Safety Extension Study of Edaravone Oral Suspension in Patients With Amyotrophic Lateral Sclerosis for up to an Additional 96 Weeks of Treatment.

Abstract

Introduction/aims: Edaravone intravenous (IV) and oral suspension have been shown to have similar pharmacokinetics, safety, and slowing of functional decline in patients with amyotrophic lateral sclerosis (ALS). Study MT-1186-A01 indicated that edaravone oral suspension was well-tolerated over 48 weeks, with no new safety concerns identified relative to existing safety data of IV edaravone, including Study MCI186-19. The aim of this study was to assess the long-term safety and tolerability of edaravone oral suspension in patients with ALS.
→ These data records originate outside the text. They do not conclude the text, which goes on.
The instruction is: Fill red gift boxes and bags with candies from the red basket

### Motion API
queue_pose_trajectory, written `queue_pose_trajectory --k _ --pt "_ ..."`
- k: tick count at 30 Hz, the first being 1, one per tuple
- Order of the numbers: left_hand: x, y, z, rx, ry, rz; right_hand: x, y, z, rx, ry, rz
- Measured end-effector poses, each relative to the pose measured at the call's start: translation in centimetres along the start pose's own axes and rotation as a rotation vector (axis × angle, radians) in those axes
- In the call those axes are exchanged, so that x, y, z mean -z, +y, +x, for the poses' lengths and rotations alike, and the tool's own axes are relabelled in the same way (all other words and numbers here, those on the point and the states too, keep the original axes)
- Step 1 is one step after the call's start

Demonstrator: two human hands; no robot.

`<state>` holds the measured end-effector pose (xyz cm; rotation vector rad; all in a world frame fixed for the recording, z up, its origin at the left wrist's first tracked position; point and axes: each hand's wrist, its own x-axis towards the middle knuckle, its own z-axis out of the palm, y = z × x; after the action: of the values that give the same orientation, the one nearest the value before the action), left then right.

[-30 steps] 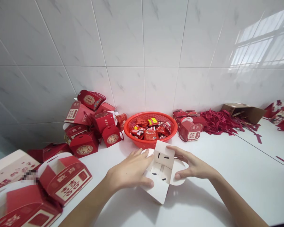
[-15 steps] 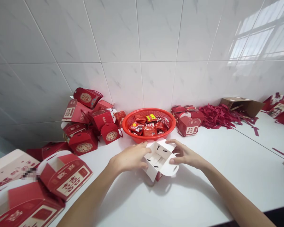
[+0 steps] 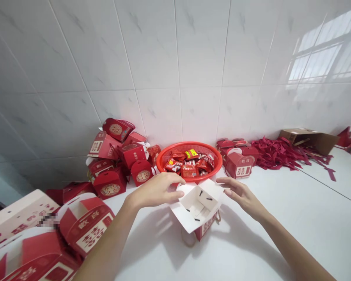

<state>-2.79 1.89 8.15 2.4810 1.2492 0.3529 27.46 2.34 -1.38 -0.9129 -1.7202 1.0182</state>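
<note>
A small red box (image 3: pixel 199 207) with a white inside stands on the white table, its top flaps spread and short dark cord ends showing within. My left hand (image 3: pixel 160 190) is at the box's left flaps, thumb and fingers apart. At the right flap is my right hand (image 3: pixel 240 194), its fingers spread and nothing in its grasp. Looped cords hang at the box's sides. Just behind the box sits a red plastic basket (image 3: pixel 163 155) holding red wrapped packets (image 3: pixel 189 170).
Red gift boxes (image 3: pixel 109 183) are piled at the left, larger ones (image 3: pixel 89 224) nearer me. Right of the basket stand more red boxes (image 3: pixel 241 164), dark red ribbons (image 3: pixel 276 153) and a cardboard carton (image 3: pixel 324 142). A tiled wall (image 3: pixel 199 113) rises behind.
The box's right flap has folded outward and both hands have loosened from the box. The view has shifted, so most objects appear lower and farther right.
</note>
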Motion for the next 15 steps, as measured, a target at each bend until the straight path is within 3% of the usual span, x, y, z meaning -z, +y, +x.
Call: queue_pose_trajectory --k 4,6,8,12,15 --pt "0.3 -1.8 1.2 0.031 0.123 -0.046 0.0 0.1 0.1 -0.032 0.147 0.002" --pt "0.6 -3.2 2.8 0.074 0.109 -0.058 0.0 0.4 0.2 -0.049 0.206 -0.012" --pt "0.8 -4.5 5.1 0.148 0.0 -0.025 0.0 0.7 0.3 -0.057 0.236 -0.012" --pt "0.1 -6.0 10.1 0.364 -0.395 0.151 -0.1 1.3 0.4 -0.07 0.255 0.002" --pt "-1.5 -6.5 12.6 0.387 -0.41 0.218 -0.3 1.9 0.5 -0.061 0.249 -0.021"
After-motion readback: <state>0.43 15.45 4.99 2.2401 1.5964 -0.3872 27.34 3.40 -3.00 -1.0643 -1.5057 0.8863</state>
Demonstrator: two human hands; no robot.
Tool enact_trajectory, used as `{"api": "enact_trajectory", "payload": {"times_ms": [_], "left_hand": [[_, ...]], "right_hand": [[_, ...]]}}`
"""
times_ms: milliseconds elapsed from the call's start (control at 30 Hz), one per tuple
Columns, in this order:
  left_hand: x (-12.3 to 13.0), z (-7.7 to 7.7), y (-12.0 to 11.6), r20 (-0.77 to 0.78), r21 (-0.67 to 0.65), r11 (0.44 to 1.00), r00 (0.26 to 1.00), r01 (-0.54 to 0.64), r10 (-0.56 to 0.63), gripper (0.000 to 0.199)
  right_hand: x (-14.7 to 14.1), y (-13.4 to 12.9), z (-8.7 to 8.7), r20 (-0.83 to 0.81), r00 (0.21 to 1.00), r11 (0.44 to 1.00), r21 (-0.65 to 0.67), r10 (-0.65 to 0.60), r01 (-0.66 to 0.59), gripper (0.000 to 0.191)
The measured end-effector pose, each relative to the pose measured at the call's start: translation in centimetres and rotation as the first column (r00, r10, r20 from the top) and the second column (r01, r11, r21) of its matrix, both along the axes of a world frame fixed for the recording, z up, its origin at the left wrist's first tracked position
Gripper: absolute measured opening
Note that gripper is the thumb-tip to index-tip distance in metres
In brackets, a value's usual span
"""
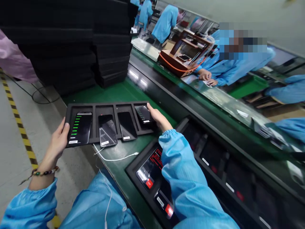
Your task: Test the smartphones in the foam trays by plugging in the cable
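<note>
Tray (93,121) in both hands, a worker in blue is facing a green table (111,93). Nearest the camera, a thin white cable (116,160) is trailing over the lap and onto the tabletop, its plug lying near a second tray (132,171). That one is holding two phones with red marks on their screens, and the worker's right sleeve (183,168) is blocking part of it from view. Farther out, the left hand (58,140) is clamping the held tray's left end, thumb on top, while the right hand (158,118) is gripping the right end beside the last phone; most of the other fingers are staying out of sight beneath. Jutting past the table's edge at left, the tray is carrying four phones (127,125), the leftmost glowing with green lines, the middle two lying across the near rim. At right, a longer dark tray (202,146) is running alongside the conveyor (154,86). Behind the held tray, a tall stack of black slabs (109,54) is standing in the way, cutting off the view. Across the belt, a wooden stand (171,63) with an orange cord is sitting near a co-worker, whose hands (208,78) are handling a small white item. Farther back, more people in blue (166,24) are appearing.
</note>
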State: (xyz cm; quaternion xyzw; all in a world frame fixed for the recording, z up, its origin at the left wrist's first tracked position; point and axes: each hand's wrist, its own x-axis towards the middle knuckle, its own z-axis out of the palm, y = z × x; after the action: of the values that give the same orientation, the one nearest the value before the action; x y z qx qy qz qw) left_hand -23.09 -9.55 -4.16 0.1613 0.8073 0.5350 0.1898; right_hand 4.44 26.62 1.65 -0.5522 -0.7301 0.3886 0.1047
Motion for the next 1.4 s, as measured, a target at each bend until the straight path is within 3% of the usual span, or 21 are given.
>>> {"api": "enact_trajectory", "payload": {"times_ms": [167, 233, 300, 367, 400, 467, 500, 567, 633, 800, 933, 1067, 1200, 1400], "left_hand": [[-0.8, -0.3, -0.6, 0.037, 0.012, 1.000, 0.999, 0.026, -0.026, 0.074], [-1.3, 0.2, -1.1, 0.002, -0.063, 0.998, 1.000, 0.014, -0.014, 0.069], [-1.4, 1.5, -1.6, -0.205, -0.171, 0.985, 0.979, -0.035, -0.001, 0.068], [-0.5, 3.0, -1.6, -0.490, -0.209, 0.977, 0.869, -0.045, -0.065, 0.068], [0.3, 3.8, -1.4, -0.592, -0.212, 0.977, 0.793, 0.018, -0.143, 0.066], [2.6, 4.8, -0.3, -0.670, -0.257, 0.931, 0.646, 0.259, -0.365, 0.057], [3.9, 4.9, 0.5, -0.660, -0.307, 0.868, 0.570, 0.389, -0.489, 0.053], [6.2, 4.5, 2.3, -0.610, -0.425, 0.728, 0.424, 0.538, -0.670, 0.052], [7.6, 3.6, 4.0, -0.584, -0.504, 0.670, 0.357, 0.546, -0.729, 0.056], [8.8, 3.0, 6.3, -0.603, -0.566, 0.705, 0.368, 0.427, -0.707, 0.057], [10.7, 4.0, 8.0, -0.511, -0.674, 0.644, 0.401, 0.362, -0.760, 0.055], [12.3, 5.0, 10.3, -0.440, -0.738, 0.615, 0.492, 0.277, -0.751, 0.052], [12.2, 5.6, 11.8, -0.384, -0.754, 0.605, 0.576, 0.255, -0.721, 0.048], [11.0, 5.4, 12.1, -0.386, -0.745, 0.619, 0.595, 0.250, -0.705, 0.044]], "right_hand": [[3.7, -2.2, 0.3, 0.149, 0.986, 0.994, -0.090, 0.081, -0.068, 0.069], [5.5, -3.6, 0.7, 0.230, 0.967, 0.993, -0.001, 0.112, -0.115, 0.069], [6.8, -5.5, 1.1, 0.277, 0.950, 0.964, 0.174, 0.147, -0.200, 0.069], [7.2, -7.8, 1.4, 0.250, 0.931, 0.878, 0.338, 0.264, -0.340, 0.068], [6.9, -9.1, 1.4, 0.226, 0.904, 0.818, 0.388, 0.363, -0.425, 0.066], [5.7, -11.6, 1.1, 0.209, 0.799, 0.690, 0.413, 0.564, -0.595, 0.061], [4.9, -12.5, 0.9, 0.224, 0.748, 0.641, 0.401, 0.625, -0.655, 0.057], [3.1, -13.6, 0.4, 0.287, 0.712, 0.609, 0.375, 0.640, -0.699, 0.051], [1.4, -13.7, -0.1, 0.352, 0.755, 0.652, 0.381, 0.553, -0.655, 0.052], [-0.8, -14.2, -0.8, 0.329, 0.843, 0.766, 0.364, 0.426, -0.529, 0.068], [-1.4, -16.2, -1.1, 0.407, 0.845, 0.827, 0.291, 0.347, -0.481, 0.083], [-1.6, -16.8, -0.6, 0.455, 0.811, 0.835, 0.224, 0.366, -0.503, 0.090], [-1.8, -16.8, 0.2, 0.505, 0.784, 0.836, 0.198, 0.360, -0.511, 0.088], [-2.1, -17.1, 0.9, 0.504, 0.799, 0.839, 0.233, 0.328, -0.492, 0.082]]}}
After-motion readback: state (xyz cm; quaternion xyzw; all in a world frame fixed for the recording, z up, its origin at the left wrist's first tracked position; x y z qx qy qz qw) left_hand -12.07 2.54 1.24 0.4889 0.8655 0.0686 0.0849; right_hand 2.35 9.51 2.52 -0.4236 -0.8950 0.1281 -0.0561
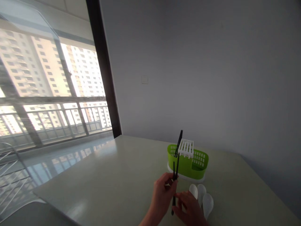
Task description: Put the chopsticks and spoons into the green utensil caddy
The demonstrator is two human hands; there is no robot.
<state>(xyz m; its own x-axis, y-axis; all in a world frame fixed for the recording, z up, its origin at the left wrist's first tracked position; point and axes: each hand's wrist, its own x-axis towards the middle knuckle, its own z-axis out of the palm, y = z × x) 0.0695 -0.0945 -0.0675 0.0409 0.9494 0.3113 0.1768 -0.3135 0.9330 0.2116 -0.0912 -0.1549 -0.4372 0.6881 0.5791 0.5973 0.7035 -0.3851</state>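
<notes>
— While both hands are low at the near edge of the table [105, 175], what do they hold?

— The left hand [161, 196] has its grip closed on a pair of black chopsticks [175, 175], upright. The right hand [190, 208] touches their lower end; whether its grip is closed, I cannot tell.

— And around them?

— A green cutlery basket [188, 163] just behind, more chopsticks [179, 142] standing in it, and white spoons [202, 197] beside the right hand.
</notes>
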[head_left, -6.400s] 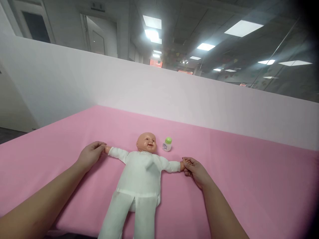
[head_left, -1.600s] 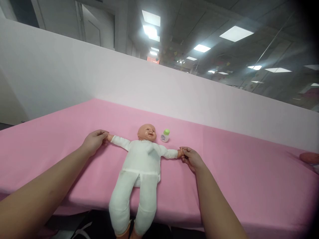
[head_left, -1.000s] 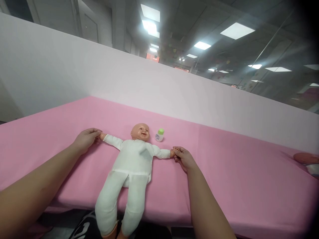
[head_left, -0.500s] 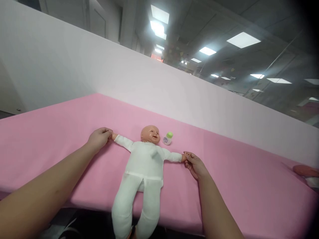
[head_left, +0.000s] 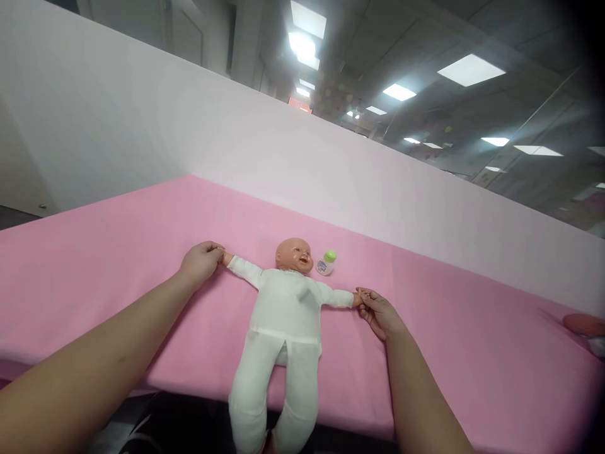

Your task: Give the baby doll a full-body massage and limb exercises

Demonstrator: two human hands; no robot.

Methods: Study MT-1186-A03 (NCT04577404) was a phase 3, open-label, multi-center, extension study that evaluated the long-term safety of edaravone oral suspension over an additional 96 weeks in patients with ALS who have completed the initial 48 weeks of Study MT-1186-A01, for a total of up to 144 weeks of treatment. Patients received a 105-mg dose of edaravone administered in treatment cycles identical to the approved edaravone on/off dosing schedule. Patients had definite, probable, probable-laboratory-supported, or possible ALS.

Results: In Study MT-1186-A03, edaravone oral suspension was well tolerated with no new safety concerns. The most common treatment-emergent adverse events (TEAEs) were fall, muscular weakness, dyspnea, constipation, and dysphagia. These TEAEs were consistent with the safety profile for edaravone from previous clinical trials.

Discussion: These results help establish the long-term safety and tolerability profile of edaravone oral suspension.